Loss-of-Use and the Tangible-Property Line
PD's loss of use prong is heavily tested: if a contractor blocks a store's entrance for a week without physically damaging it, the loss of use of undamaged tangible property is still property damage. But purely economic loss with no tangible property involved (lost profits standing alone) is generally not PD.
A second trap: data and software are often not tangible property under the ISO CGL, which is why cyber exposures need a separate cyber policy. And libel/slander land in Coverage B, not Coverage A — a frequent misroute on the exam. Coverage B requires the offense arise out of the insured's business, and excludes knowingly false statements and criminal acts.
Loss of Use and the Coverage B Offenses
Property damage includes physical injury to tangible property plus the loss of use of tangible property — even property never physically harmed. If a contractor's mistake closes a neighboring store for a week, the store's loss of use is PD though nothing was broken.
Personal and advertising injury (Coverage B) is a closed list of offenses, not accidents: false arrest/detention, malicious prosecution, wrongful eviction or invasion of privacy, oral or written publication that libels/slanders or violates privacy, copyright/trade-dress/slogan infringement in advertising, and use of another's advertising idea. Routing libel to Coverage B (not A) is the single most-missed CGL classification.
Data, Money, and the Tangible-Property Line
Because Coverage A's PD requires tangible property, several exposures fall outside it: electronic data is expressly not tangible property under the standard ISO CGL, so a data breach is a cyber exposure, not PD; purely economic loss (lost profit with no property involved) is generally not PD; and money stolen is a crime exposure.
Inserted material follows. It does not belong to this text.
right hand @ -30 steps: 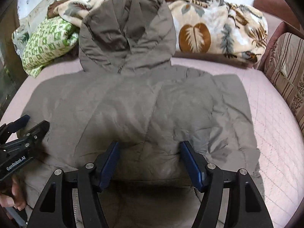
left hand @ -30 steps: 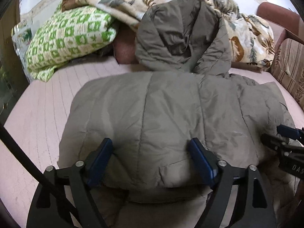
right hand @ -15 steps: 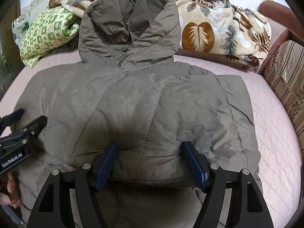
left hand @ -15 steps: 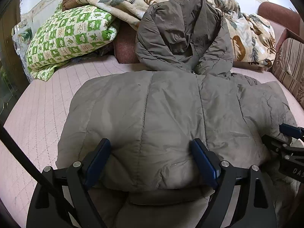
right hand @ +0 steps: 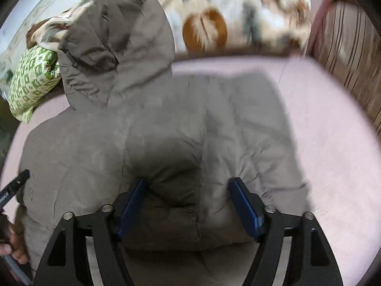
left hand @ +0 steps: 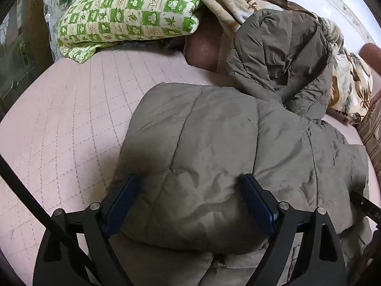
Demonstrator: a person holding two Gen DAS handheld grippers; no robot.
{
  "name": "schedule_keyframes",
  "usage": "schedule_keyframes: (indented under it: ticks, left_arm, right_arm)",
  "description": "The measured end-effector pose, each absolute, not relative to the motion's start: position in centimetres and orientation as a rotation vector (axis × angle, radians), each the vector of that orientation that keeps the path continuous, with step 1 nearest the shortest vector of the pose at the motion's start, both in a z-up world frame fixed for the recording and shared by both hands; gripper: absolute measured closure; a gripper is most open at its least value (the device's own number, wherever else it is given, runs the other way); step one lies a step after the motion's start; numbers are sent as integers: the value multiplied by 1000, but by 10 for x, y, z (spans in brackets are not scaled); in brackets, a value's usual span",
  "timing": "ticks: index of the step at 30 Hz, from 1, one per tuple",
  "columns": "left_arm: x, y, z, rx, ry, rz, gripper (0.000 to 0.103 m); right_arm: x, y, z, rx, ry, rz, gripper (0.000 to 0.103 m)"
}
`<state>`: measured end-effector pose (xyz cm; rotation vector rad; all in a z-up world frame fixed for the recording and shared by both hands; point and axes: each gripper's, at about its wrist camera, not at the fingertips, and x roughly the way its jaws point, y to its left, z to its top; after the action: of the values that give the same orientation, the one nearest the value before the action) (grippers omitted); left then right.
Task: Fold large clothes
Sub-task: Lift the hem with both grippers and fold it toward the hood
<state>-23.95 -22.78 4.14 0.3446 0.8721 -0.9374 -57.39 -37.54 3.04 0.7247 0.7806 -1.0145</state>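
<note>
A large olive-grey puffer jacket (left hand: 226, 138) lies on the pink quilted bed, its hood (left hand: 281, 47) against the bedding at the back; it also shows in the right wrist view (right hand: 152, 133). The jacket's lower part is folded up over its body. My left gripper (left hand: 188, 205) is open, its blue pads on either side of the folded edge near the jacket's left side. My right gripper (right hand: 188, 202) is open, straddling the folded edge near the right side. The right wrist view is motion-blurred.
A green-and-white patterned pillow (left hand: 128, 16) lies at the back left. A leaf-print blanket (right hand: 238, 16) is heaped at the back. A striped cushion (right hand: 350, 54) stands on the right. The pink bed sheet (left hand: 64, 119) stretches left of the jacket and also to its right (right hand: 328, 147).
Both grippers have moved forward over the bed, carrying the jacket's bottom edge up over its body. The left view has swung left, the right view right.
</note>
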Motion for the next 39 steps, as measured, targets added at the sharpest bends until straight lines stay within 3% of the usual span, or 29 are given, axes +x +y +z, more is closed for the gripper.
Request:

The exam plants a breach or a financial-only loss inside a liability question to see whether you will wrongly route it to the CGL. The correct answer points to cyber, crime, or professional liability, not Coverage A.
A contractor's negligence forces a neighboring retail store to close for three weeks, even though the store's building was never physically damaged. The store loses revenue. Under the CGL, this is most accurately:
A company's advertisement copies a competitor's patented manufacturing process and also reuses the competitor's advertising slogan. Which is covered under CGL Coverage B (Personal and Advertising Injury)?